In fewer than 300 pages, professor Paul Ortiz tries to regain years of African American and Latinx misrepresentation in U.S. history by highlighting the resilience and struggle of prominent activists. Ortiz is an associate professor of history at the University of Florida and the author of “An African American and Latinx History of the United States.” Ortiz previously taught in the community studies department at UC Santa Cruz from 2001-08. College Nine hosted Ortiz to discuss his new book and discuss issues of race and educational inclusivity.
City on a Hill Press:
What is “An African American and Latinx History of the United States” about?
Paul Ortiz:
The book is based off of classroom experiences. [I work] a lot with first-generation college students […] in LA, Miami or Dade. These students are Haitians, Latino students, a lot of East African students, they do not see themselves reflected in the curriculum around the history of the United States. We see ourselves as excluded, as outsiders in U.S. history […] We’re not telling a compelling story about U.S. history. U.S. history is dramatic, it’s tragic. It should move you to tears, it should move you to laughter. It should get you to think about the dilemmas of the human condition. And that’s what I try to do in this book.
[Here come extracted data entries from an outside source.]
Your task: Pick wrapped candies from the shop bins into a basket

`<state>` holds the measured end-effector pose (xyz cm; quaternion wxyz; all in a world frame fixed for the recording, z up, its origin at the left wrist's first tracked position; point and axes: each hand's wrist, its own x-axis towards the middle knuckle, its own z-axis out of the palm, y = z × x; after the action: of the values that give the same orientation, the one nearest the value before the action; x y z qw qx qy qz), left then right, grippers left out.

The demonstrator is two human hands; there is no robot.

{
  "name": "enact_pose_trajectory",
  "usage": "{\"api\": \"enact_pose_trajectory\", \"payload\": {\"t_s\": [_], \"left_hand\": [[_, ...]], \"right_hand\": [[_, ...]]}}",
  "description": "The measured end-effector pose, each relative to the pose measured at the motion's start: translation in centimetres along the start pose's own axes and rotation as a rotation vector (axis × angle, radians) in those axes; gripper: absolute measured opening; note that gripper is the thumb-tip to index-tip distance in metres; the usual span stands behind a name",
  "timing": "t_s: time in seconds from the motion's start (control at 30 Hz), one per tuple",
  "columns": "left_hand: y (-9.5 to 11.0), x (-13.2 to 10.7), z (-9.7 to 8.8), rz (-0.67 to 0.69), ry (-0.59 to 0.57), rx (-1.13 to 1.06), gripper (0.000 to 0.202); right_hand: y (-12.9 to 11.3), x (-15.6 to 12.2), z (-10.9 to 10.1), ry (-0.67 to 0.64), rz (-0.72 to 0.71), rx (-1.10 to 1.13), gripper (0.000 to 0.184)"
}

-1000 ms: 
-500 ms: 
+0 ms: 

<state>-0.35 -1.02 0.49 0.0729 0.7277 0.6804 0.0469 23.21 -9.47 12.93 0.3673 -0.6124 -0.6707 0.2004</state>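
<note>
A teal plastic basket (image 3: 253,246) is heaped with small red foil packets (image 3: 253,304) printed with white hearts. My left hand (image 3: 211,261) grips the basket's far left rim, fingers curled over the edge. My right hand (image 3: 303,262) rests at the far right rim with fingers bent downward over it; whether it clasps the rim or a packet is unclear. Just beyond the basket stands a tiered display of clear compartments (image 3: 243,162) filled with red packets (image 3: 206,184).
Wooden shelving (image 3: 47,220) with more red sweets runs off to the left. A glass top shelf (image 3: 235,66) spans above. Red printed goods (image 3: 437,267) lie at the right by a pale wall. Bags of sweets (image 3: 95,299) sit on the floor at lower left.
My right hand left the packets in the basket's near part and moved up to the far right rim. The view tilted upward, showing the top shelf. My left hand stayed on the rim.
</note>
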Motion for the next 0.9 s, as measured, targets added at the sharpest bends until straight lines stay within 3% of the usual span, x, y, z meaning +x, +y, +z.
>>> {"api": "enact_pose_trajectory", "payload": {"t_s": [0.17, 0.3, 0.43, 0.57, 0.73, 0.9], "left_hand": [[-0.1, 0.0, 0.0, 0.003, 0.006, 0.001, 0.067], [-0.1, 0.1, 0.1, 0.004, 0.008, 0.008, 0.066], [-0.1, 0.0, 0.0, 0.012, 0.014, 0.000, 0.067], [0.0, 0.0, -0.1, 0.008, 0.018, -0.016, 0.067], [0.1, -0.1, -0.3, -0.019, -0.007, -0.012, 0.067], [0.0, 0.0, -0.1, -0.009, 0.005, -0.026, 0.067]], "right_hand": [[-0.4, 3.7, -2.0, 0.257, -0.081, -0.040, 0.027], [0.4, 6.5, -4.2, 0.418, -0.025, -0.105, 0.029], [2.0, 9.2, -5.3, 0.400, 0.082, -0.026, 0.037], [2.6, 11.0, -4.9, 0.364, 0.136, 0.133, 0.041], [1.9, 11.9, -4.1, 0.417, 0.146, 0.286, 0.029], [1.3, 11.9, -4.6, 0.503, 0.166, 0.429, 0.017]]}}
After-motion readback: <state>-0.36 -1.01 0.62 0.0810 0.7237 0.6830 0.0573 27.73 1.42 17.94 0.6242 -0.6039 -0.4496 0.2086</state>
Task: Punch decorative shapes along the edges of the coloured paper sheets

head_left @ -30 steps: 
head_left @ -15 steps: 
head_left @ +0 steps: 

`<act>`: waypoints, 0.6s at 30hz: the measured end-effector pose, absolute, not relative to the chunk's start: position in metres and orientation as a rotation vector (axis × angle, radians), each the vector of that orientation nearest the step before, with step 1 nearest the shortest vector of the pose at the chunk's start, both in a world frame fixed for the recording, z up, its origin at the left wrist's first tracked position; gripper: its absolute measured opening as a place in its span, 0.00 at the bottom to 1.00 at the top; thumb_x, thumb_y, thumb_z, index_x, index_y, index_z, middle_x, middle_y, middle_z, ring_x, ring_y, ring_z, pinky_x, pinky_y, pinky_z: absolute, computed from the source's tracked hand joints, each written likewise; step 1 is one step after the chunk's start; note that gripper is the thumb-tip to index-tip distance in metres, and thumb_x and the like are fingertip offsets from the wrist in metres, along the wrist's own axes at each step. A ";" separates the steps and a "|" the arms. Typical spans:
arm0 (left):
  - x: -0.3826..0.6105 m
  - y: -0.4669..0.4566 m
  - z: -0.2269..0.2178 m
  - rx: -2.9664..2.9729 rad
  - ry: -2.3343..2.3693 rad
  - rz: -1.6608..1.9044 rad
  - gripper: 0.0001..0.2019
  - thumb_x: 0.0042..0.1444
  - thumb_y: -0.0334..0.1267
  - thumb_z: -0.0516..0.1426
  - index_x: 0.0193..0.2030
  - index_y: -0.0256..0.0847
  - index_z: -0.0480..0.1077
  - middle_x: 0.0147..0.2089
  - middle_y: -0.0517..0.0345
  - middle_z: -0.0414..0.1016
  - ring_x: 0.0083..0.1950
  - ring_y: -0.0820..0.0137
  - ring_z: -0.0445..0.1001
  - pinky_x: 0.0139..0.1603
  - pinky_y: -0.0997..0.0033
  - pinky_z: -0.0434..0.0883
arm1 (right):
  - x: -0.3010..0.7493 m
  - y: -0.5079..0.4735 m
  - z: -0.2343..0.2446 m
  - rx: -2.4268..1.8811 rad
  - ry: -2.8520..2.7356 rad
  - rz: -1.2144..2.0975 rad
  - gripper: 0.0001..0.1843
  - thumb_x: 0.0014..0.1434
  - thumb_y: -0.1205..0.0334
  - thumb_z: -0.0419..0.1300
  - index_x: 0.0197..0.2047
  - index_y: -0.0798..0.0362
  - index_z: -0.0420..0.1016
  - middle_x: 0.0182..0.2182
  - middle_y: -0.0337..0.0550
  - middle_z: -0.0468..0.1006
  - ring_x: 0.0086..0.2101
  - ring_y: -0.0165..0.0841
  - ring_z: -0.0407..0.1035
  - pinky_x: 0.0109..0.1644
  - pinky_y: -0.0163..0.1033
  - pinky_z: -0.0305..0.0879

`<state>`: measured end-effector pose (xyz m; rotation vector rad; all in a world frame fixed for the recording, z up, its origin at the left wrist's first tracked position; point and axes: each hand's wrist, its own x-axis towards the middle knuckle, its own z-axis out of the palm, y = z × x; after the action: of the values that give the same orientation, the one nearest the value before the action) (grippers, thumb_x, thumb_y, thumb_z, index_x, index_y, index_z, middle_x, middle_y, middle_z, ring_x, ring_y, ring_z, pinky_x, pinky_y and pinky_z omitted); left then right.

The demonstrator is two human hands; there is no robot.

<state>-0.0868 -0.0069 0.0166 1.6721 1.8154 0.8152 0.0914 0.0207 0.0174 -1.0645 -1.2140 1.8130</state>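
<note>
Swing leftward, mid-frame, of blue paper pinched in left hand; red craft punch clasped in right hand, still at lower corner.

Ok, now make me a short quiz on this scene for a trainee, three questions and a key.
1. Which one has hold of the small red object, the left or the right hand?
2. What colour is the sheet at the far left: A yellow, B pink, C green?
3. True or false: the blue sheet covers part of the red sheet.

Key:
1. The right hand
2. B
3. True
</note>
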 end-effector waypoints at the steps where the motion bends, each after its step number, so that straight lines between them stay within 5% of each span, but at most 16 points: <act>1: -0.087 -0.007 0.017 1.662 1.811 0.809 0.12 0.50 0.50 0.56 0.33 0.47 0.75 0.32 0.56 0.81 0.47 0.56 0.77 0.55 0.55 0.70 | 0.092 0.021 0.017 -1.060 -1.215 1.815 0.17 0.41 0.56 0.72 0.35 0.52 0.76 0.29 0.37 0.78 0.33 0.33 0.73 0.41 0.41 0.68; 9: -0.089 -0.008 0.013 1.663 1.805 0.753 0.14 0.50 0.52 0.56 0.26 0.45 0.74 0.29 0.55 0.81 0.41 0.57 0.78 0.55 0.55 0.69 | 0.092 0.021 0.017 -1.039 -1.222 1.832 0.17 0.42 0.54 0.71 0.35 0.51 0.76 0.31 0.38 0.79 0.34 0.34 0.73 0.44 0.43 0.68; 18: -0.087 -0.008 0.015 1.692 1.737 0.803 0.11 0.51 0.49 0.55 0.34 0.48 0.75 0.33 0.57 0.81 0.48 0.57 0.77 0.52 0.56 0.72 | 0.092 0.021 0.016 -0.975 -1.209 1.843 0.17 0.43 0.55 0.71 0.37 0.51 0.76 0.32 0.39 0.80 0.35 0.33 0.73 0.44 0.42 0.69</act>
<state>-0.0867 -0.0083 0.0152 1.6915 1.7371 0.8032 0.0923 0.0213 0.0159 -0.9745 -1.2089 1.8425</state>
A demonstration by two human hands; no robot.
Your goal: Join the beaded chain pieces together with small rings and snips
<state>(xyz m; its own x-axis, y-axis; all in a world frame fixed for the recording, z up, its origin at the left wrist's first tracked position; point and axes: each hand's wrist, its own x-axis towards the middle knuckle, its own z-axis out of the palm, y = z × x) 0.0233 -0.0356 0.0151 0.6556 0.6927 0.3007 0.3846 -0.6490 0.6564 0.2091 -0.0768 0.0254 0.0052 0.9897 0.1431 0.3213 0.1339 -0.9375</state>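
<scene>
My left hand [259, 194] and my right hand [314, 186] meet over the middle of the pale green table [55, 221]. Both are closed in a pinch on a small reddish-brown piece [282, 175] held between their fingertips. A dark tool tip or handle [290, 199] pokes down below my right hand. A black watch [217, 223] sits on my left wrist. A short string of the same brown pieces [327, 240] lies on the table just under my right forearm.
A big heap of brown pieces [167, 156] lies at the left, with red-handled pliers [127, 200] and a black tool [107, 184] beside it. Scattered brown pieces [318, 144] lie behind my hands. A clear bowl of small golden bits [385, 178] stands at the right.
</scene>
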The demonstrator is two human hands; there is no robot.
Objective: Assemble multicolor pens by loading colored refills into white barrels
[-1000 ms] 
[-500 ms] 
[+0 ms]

It’s designed to tell a more inclusive history.
CHP:
You mentioned that students of color feel left out of U.S history, what other problems do you see students of color facing in education in general?
P.O.:
Most of the events I’ve done surrounding this book have been organized by high school teachers and high school administrators. What they tell me over and over again is, “Paul, what we need you scholars to do is to provide us with materials that we can give to high school students, middle school students, K-6 where they can see themselves as being active citizens.” Right now they see themselves as passive, as not really having any impact on politics, culture or U.S. history. […] You learn about all these iconic figures, but then you don’t learn what you can do to impact this society. […] I think that’s not only true to students of color, I think it’s true for everyone.
CHP:
You’ve written about Jim Crow laws in the past, what similar laws are in place that continue this systematic discrimination against people of color?
P.O.:
As a historian, I look not only at the current laws but the laws that we were founded with. So if you look at the U.S. Constitution, it created a naturalization law, the naturalization law that was connected to the U.S. Constitution said that to become a naturalized citizen you have to be white. […] Obviously you don’t need to be white to become a citizen today but whiteness and U.S. citizenship are directly tied together, so tightly, that we have decided to keep 12 million people disenfranchised and outside of citizenship. We don’t even give them a pathway to citizenship and the reason we don’t is not simply that we have some people in places of power that don’t want to give them citizenship, it’s that we have a history of denying basic human rights and U.S. citizenship rights to people who do the hardest work in this society. […] On one hand you have a nation which says it values hard work and yet it keeps its hardest workers disenfranchised. It did that during slavery, we did it during Jim Crow and we do it now.
CHP:
As a community what can we do to end the cyclical nature and consequences of racial discrimination?
P.O.:
We have to have a more just system of employment, we need to treat workers with dignity and respect, instead of dissing them and underpaying them and undervaluing their labor. When you have been undervalued and underpaid and treated with a lack of respect, that begins to filter down into your social relations with your family, with your community, so on and so forth. What I try to do in this book is talk about how ordinary people, people who are missing from most history textbooks today, change the world during the times that they did, and they really made the world a much better place.